Dataset entries
★ ★ ★

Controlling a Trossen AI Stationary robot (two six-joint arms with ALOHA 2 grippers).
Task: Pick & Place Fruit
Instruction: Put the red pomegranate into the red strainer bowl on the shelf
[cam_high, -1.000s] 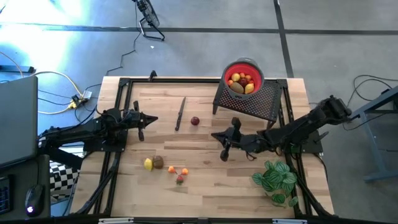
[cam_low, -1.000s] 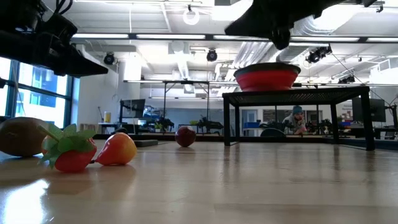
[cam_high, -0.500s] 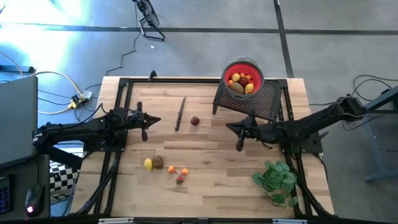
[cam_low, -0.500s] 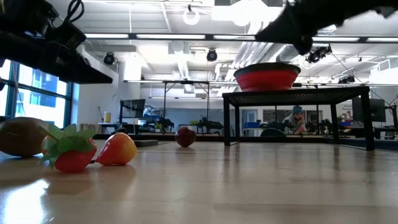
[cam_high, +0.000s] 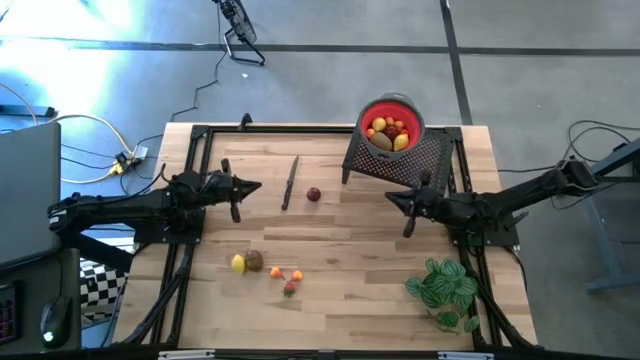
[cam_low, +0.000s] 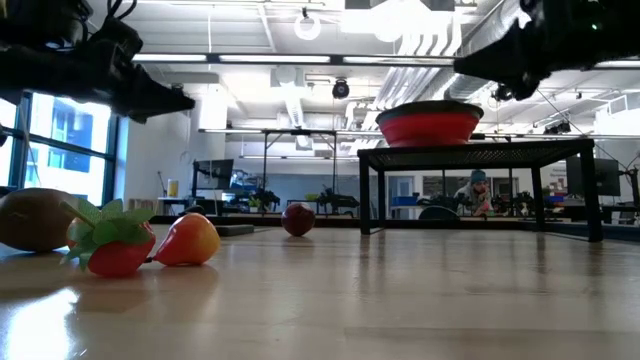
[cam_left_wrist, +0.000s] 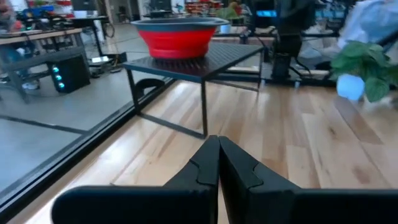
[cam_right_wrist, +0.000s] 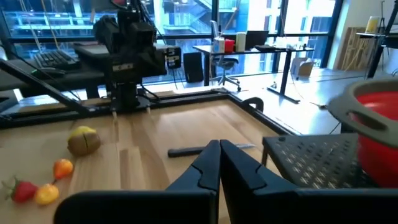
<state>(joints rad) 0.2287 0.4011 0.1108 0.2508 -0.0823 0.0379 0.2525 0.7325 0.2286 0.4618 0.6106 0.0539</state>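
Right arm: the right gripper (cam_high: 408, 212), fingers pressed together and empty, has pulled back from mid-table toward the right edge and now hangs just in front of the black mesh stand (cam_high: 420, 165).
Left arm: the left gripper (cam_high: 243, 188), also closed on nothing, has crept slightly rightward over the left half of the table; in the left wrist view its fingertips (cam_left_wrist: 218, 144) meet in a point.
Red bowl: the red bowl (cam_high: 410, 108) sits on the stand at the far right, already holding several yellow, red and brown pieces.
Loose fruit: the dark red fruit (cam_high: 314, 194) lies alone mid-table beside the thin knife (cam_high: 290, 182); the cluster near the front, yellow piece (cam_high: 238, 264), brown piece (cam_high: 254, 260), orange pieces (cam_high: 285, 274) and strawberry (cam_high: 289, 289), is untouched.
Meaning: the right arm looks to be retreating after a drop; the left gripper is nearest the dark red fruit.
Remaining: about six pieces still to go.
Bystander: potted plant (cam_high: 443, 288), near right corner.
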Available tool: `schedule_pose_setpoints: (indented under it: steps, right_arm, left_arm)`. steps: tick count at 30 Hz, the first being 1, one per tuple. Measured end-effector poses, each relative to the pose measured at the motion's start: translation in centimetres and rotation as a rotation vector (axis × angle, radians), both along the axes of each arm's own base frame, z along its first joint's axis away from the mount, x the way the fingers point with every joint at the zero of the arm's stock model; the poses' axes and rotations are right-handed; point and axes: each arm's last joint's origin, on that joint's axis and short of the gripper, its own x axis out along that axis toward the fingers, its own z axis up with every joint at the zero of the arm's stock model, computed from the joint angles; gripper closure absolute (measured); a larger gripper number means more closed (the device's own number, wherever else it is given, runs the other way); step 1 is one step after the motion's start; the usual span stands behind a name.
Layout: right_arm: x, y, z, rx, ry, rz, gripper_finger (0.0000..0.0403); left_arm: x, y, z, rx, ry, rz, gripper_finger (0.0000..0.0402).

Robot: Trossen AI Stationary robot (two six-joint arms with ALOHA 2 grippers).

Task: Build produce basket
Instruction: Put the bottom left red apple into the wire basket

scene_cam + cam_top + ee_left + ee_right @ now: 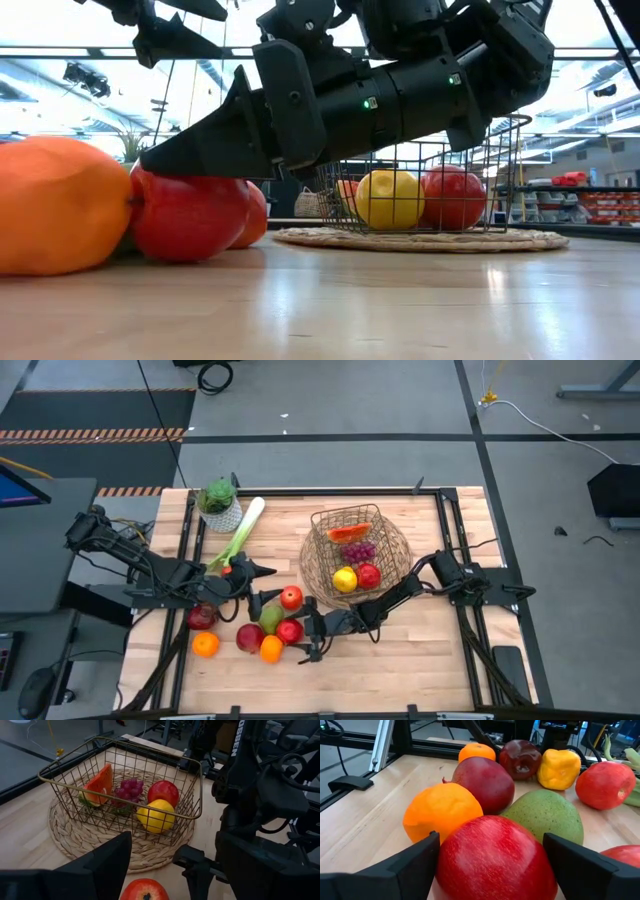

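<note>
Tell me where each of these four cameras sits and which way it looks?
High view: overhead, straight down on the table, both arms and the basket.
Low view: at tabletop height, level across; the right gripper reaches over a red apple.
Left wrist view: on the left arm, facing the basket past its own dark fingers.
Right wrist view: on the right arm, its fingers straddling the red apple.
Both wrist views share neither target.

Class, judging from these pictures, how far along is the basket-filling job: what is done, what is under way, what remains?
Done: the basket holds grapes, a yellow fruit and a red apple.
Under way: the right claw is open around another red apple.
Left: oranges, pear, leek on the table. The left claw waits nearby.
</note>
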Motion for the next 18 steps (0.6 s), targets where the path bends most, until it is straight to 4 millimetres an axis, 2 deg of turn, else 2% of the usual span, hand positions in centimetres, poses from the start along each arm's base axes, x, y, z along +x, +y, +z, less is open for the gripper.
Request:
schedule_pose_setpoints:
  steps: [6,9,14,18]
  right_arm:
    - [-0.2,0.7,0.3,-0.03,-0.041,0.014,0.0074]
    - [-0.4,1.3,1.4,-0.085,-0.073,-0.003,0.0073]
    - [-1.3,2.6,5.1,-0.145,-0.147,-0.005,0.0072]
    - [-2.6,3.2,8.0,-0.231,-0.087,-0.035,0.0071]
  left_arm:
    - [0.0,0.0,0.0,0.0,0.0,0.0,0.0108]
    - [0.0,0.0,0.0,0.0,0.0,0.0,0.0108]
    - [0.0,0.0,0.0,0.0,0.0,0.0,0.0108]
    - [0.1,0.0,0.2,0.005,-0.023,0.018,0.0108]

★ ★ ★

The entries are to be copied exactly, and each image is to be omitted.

Controlling a Trossen AI Stationary robot (two six-joint arms with ALOHA 2 grippers).
Task: Pick & Place Fruit
Instruction: Put the red pomegranate into the red strainer bowl on the shelf
[cam_high, -1.000s] 
[cam_low, -1.000s] 
[cam_high, -0.500s] 
[cam_low, -0.500s] 
[cam_high, +0.000s] 
[cam_low, +0.000s] 
[cam_left_wrist, +0.000s] 
[cam_right_wrist, +0.000s] 
<state>(joints rad) 0.2287 0.4011 0.1108 0.2508 -0.0823 0.0379 0.2525 0.7325 0.2286 0.4618 0.6106 0.0539</state>
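Right arm: the right gripper (cam_high: 408, 212), fingers pressed together and empty, has pulled back from mid-table toward the right edge and now hangs just in front of the black mesh stand (cam_high: 420, 165).
Left arm: the left gripper (cam_high: 243, 188), also closed on nothing, has crept slightly rightward over the left half of the table; in the left wrist view its fingertips (cam_left_wrist: 218, 144) meet in a point.
Red bowl: the red bowl (cam_high: 410, 108) sits on the stand at the far right, already holding several yellow, red and brown pieces.
Loose fruit: the dark red fruit (cam_high: 314, 194) lies alone mid-table beside the thin knife (cam_high: 290, 182); the cluster near the front, yellow piece (cam_high: 238, 264), brown piece (cam_high: 254, 260), orange pieces (cam_high: 285, 274) and strawberry (cam_high: 289, 289), is untouched.
Meaning: the right arm looks to be retreating after a drop; the left gripper is nearest the dark red fruit.
Remaining: about six pieces still to go.
Bystander: potted plant (cam_high: 443, 288), near right corner.
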Available tool: `schedule_pose_setpoints: (indented under it: steps, right_arm, left_arm)`. steps: tick count at 30 Hz, the first being 1, one per tuple. Measured end-effector poses, each relative to the pose measured at the motion's start: translation in centimetres and rotation as a rotation vector (axis × angle, radians), both along the axes of each arm's own base frame, z along its first joint's axis away from the mount, x the way the fingers point with every joint at the zero of the arm's stock model; the poses' axes and rotations are right-handed; point and axes: each arm's last joint's origin, on that joint's axis and short of the gripper, its own x axis out along that axis toward the fingers, its own z axis up with every joint at the zero of the arm's stock model, computed from the joint angles; gripper closure absolute (measured); a larger gripper number means more closed (the device's own number, wherever else it is given, runs the other way); step 1 is one step after the motion's start; the usual span stands behind a name.
Layout: right_arm: x, y, z, rx, ry, rz, gripper_finger (0.0000..0.0403); left_arm: x, y, z, rx, ry, rz, gripper_finger (0.0000..0.0402).

Robot: Trossen AI Stationary robot (two six-joint arms with ALOHA 2 grippers).

Task: Build produce basket
Instruction: Put the bottom left red apple into the wire basket

scene_cam + cam_top + ee_left + ee_right @ now: 

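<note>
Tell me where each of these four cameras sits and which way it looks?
High view: overhead, straight down on the table, both arms and the basket.
Low view: at tabletop height, level across; the right gripper reaches over a red apple.
Left wrist view: on the left arm, facing the basket past its own dark fingers.
Right wrist view: on the right arm, its fingers straddling the red apple.
Both wrist views share neither target.

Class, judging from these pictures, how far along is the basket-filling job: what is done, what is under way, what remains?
Done: the basket holds grapes, a yellow fruit and a red apple.
Under way: the right claw is open around another red apple.
Left: oranges, pear, leek on the table. The left claw waits nearby.
</note>
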Motion for the next 18 steps (0.6 s), targets where the path bends most, until it is straight to 4 millimetres an axis, 2 deg of turn, else 2% of the usual span, hand positions in centimetres, poses from the start along each arm's base axes, x, y, z along +x, +y, +z, less is open for the gripper.
Request:
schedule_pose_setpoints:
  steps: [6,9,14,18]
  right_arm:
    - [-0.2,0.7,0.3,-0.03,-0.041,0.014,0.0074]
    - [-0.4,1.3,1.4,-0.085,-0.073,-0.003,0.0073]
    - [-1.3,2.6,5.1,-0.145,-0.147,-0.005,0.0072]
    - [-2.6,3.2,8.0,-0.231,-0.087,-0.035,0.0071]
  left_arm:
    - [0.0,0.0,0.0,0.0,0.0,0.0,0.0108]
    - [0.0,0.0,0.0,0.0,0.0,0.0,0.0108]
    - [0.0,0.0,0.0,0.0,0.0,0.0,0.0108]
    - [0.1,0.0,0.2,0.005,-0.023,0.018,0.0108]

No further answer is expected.